Works from the 1960's Press Release
September 14—November 4, 2000
Zwirner & Wirth will open the fall season with an exhibition comprised of six Dan Flavin fluorescent light sculptures from the 1960s from a private European collection.
It was in 1961 that Flavin began working with electric light and over the next three years he created a series of electrical works he termed "icons". The "icons" were, simply, flat painted pieces of masonite with electrical features mounted on the edges, however it was here that Flavin began to explore the possibilities of colored light and its relationship to the architectural surroundings.
In the spring of 1963, Flavin freed the electric fixtures from their sculptural support for the first time, mounting a single, gold fluorescent tube at a 45-degree angle directly onto the wall. With this radical gesture, Flavin glimpsed for the first time a "buoyant and insistent gaseous image which, through brilliance, somewhat betrayed it physical presence into approximate invisibility". Flavin rejected the term sculpture, referring to his works as image-objects instead. These image-objects were inextricable from and interactive with their architectural "situation", both physically and phenomenologically. In keeping with the salient attitudes and practices of his Minimalist contemporaries, Flavin sought to reduce the means of production in the serial utilization of elements, here the neutral and standardized unit of the mass-produced fluorescent light tube, seeking the zero degree of signification. Alternate Diagonals of March 2 (to Don Judd) of 1964, exemplifies Flavin's new approach and is a rare dedication to the artist Donald Judd.
Three Fluorescent Tubes of 1963 was one of the earliest examples of a new art form where "the actual space of a room could be disrupted and played with by careful and thorough composition of the illuminating equipment". His focus on how the space of a room could "enfold" the light of the tubes made design paramount. In his efforts to de-mystify the aura of an original artwork, Flavin rejected studio production, emphasizing the site-specificity of his "proposals", making most of his work on site, wherever he had been invited to exhibit, using the materials he could find in the local stores. He felt that the fluorescent tubes maintained their own non-hierarchical characteristics remaining always "anonymous and without glory". Now, in this new co-extensive space, meaning was located within the viewer rather than the object. Works such Puerto Rican Light (to Jeanie Blake) of 1965 or Untitled (red and blue for Mrs. Sonnabend) demonstrate Flavin's own words: "art is shedding its vaunted mystery for a common sense of keenly realized decoration".

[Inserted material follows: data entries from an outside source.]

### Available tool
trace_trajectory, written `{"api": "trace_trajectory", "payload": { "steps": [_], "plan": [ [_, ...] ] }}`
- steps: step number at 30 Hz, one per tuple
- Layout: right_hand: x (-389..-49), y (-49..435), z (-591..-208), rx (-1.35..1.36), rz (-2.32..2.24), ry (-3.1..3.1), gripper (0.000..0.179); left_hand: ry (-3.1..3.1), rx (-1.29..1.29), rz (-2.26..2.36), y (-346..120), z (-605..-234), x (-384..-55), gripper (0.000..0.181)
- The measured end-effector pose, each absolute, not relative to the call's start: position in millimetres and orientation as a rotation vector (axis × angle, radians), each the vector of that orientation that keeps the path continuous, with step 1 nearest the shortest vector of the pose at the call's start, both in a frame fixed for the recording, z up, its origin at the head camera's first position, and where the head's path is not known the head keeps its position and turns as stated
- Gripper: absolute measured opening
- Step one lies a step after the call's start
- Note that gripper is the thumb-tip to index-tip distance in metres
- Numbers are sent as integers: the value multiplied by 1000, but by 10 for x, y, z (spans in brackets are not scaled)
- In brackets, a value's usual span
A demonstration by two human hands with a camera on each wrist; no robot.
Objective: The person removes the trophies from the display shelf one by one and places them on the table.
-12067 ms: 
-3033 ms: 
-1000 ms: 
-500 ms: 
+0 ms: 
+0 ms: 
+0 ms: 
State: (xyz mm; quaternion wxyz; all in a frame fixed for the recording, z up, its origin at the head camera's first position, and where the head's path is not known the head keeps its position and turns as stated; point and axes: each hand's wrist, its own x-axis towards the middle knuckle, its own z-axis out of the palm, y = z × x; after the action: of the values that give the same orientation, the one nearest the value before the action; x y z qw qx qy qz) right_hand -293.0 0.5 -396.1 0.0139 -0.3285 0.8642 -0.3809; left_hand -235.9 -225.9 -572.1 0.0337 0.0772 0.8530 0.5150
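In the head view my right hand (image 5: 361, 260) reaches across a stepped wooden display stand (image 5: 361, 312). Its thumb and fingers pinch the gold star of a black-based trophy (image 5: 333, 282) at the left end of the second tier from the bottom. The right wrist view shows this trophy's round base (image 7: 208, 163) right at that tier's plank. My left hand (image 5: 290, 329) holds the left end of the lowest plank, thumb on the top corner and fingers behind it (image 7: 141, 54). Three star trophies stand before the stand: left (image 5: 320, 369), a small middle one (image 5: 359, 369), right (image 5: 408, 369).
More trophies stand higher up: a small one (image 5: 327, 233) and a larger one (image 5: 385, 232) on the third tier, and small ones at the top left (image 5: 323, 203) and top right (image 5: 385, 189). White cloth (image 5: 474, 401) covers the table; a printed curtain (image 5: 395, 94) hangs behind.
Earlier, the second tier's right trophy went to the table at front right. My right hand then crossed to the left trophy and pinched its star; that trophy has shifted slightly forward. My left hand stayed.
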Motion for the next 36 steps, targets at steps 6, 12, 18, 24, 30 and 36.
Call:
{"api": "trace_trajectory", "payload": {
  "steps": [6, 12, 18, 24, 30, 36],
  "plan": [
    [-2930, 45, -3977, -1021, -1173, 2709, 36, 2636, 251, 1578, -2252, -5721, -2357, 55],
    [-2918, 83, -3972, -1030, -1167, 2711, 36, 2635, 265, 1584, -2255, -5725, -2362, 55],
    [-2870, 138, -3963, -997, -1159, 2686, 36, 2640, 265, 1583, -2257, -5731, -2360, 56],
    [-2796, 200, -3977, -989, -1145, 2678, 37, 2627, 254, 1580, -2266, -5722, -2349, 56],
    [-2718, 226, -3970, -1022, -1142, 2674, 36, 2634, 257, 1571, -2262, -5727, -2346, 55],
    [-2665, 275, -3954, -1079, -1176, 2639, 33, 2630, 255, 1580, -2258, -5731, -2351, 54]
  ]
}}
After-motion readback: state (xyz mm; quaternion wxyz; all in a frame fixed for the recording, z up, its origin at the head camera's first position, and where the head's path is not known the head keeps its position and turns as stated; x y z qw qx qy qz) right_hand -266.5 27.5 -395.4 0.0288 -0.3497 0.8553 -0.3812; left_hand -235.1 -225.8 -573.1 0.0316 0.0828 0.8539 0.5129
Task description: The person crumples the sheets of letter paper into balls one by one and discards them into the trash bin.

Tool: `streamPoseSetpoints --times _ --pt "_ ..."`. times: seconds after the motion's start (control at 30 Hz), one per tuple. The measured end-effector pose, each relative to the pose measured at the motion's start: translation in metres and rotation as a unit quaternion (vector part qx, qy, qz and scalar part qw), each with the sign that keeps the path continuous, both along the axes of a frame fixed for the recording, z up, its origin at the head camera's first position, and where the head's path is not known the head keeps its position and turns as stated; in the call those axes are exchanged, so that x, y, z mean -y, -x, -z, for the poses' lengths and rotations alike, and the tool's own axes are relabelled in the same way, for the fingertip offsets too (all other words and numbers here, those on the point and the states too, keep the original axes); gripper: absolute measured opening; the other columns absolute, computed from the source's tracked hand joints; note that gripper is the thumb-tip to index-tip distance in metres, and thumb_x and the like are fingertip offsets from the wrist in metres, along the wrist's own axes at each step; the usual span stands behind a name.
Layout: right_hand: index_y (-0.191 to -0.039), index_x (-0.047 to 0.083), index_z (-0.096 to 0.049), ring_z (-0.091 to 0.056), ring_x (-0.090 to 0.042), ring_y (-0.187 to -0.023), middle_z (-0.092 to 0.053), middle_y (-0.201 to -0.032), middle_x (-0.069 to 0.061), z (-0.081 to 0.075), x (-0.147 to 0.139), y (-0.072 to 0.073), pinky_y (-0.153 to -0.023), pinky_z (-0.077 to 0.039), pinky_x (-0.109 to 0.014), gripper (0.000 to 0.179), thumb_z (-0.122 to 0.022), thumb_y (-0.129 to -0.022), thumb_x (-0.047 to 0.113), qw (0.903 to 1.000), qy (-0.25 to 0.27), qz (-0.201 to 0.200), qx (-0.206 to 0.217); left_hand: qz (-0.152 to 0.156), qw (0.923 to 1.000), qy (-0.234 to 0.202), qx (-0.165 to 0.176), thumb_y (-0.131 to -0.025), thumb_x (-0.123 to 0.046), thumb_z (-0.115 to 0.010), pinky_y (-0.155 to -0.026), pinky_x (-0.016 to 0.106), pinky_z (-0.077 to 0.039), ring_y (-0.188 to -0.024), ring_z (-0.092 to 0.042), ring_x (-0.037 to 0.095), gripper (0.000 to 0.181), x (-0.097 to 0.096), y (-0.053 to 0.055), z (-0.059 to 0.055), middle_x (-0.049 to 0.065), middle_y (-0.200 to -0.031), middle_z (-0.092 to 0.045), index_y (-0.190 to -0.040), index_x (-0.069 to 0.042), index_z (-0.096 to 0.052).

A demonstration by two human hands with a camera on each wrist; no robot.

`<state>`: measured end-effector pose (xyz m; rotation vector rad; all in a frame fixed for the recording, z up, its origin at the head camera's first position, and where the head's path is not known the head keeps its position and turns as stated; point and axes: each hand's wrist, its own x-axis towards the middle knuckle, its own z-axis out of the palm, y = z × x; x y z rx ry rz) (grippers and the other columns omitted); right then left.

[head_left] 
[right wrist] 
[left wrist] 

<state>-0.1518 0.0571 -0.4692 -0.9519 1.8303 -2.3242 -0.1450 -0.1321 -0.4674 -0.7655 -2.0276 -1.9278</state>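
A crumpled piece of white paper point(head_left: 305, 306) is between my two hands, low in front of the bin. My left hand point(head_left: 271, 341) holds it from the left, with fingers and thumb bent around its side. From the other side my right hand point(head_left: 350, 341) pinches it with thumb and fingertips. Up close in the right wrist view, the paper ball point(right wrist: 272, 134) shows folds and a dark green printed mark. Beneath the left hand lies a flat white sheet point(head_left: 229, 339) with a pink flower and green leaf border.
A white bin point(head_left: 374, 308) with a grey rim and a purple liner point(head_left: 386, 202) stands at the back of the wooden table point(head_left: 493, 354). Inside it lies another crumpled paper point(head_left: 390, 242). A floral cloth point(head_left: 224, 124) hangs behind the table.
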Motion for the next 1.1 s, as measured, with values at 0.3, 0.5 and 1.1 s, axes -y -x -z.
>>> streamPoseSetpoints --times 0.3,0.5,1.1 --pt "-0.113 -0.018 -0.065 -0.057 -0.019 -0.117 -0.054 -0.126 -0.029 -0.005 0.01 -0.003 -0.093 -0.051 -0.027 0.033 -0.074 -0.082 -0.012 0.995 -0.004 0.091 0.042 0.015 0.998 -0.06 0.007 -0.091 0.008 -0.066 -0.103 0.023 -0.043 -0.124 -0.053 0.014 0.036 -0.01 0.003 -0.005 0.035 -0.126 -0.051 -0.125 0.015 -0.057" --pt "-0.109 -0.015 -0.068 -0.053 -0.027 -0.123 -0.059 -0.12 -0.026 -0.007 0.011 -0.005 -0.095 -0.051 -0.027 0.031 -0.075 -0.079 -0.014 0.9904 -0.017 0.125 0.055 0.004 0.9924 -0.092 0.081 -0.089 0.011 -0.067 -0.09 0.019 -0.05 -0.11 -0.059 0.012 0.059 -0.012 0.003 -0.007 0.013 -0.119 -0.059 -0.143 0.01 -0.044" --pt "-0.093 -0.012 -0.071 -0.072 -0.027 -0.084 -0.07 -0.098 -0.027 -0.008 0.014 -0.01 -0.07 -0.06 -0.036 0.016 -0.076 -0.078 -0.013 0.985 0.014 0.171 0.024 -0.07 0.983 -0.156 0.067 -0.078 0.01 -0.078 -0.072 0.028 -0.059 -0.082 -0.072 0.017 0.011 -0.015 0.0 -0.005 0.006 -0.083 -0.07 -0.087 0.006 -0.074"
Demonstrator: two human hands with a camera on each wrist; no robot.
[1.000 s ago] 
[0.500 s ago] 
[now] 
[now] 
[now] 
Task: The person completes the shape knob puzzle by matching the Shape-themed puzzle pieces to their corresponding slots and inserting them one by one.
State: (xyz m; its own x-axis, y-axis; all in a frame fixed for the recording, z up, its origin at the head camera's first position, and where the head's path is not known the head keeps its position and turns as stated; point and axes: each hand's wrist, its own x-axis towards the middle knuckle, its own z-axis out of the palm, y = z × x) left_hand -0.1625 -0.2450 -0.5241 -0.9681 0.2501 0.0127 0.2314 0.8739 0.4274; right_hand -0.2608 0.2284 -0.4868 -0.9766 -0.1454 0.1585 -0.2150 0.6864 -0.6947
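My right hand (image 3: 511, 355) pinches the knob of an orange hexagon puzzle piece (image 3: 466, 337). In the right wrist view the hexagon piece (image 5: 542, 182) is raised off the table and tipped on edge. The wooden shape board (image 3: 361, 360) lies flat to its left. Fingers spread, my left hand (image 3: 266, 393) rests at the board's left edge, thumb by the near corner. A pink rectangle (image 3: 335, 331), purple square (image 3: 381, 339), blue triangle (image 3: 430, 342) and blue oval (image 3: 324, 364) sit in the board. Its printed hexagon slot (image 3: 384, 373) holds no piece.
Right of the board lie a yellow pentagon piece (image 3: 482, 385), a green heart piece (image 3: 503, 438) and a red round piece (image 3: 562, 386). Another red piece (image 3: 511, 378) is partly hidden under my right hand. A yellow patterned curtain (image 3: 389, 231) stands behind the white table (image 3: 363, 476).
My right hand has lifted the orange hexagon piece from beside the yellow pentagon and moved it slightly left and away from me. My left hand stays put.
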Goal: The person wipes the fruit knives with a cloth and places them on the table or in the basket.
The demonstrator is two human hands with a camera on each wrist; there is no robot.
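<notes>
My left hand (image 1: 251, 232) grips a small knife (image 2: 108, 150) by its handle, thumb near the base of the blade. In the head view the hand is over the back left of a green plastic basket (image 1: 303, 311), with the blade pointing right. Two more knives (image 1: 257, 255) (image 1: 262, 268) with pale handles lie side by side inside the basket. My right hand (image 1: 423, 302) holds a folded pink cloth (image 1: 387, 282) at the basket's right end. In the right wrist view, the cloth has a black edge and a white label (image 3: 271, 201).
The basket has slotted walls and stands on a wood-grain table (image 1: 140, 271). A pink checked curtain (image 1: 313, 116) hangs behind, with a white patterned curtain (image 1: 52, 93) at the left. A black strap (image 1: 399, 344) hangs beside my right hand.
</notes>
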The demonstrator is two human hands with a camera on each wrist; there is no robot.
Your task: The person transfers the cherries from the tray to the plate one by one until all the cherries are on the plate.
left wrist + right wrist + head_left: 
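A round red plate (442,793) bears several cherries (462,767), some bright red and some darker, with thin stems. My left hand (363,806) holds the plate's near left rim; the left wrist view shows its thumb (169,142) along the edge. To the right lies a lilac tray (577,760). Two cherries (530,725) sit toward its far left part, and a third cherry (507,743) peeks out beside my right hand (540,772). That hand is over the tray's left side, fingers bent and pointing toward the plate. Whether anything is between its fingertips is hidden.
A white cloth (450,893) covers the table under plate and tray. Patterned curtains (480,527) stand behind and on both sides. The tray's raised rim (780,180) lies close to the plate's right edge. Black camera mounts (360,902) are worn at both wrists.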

In spite of the artist's written intentions to free his works from the metaphysical trappings of art created by Flavin's abstract expressionist colleagues, Flavin did purposefully attach meaning to many of his works. Masking reverence with irony, The Monument for V. Tatlin series (a 1966 work included in this exhibition) stemmed from the artist's deep appreciation for the projects of the Russian constructivist Vladimir Tatlin. Flavin wrote that his monuments "memorialize Vladimir Tatlin, the great revolutionary, who dreamed of art as science…" The corner piece Untitled (to Frank Stella), 1966, also hints at the Russian fascination with corner relief constructions as seen in both the work of Malevich and Tatlin circa 1915. Flavin’s belief in the constructivist motto "real materials in real space" is demonstrated throughout his career.
Beyond the obvious references made in the Tatlin series, Flavin also dedicated works to friends, family member, colleagues and historical artists throughout his career. In contradiction to the rhetoric of minimalism, the commemorative intonation of these dedications belies the generic quality of the fixtures.
All six of the early sculptures presented in Dan Flavin: Works from the 1960s reveal the fundamental and multi-layered concerns, both conceptual and formal, of the artist which he would continue to develop throughout his lifetime.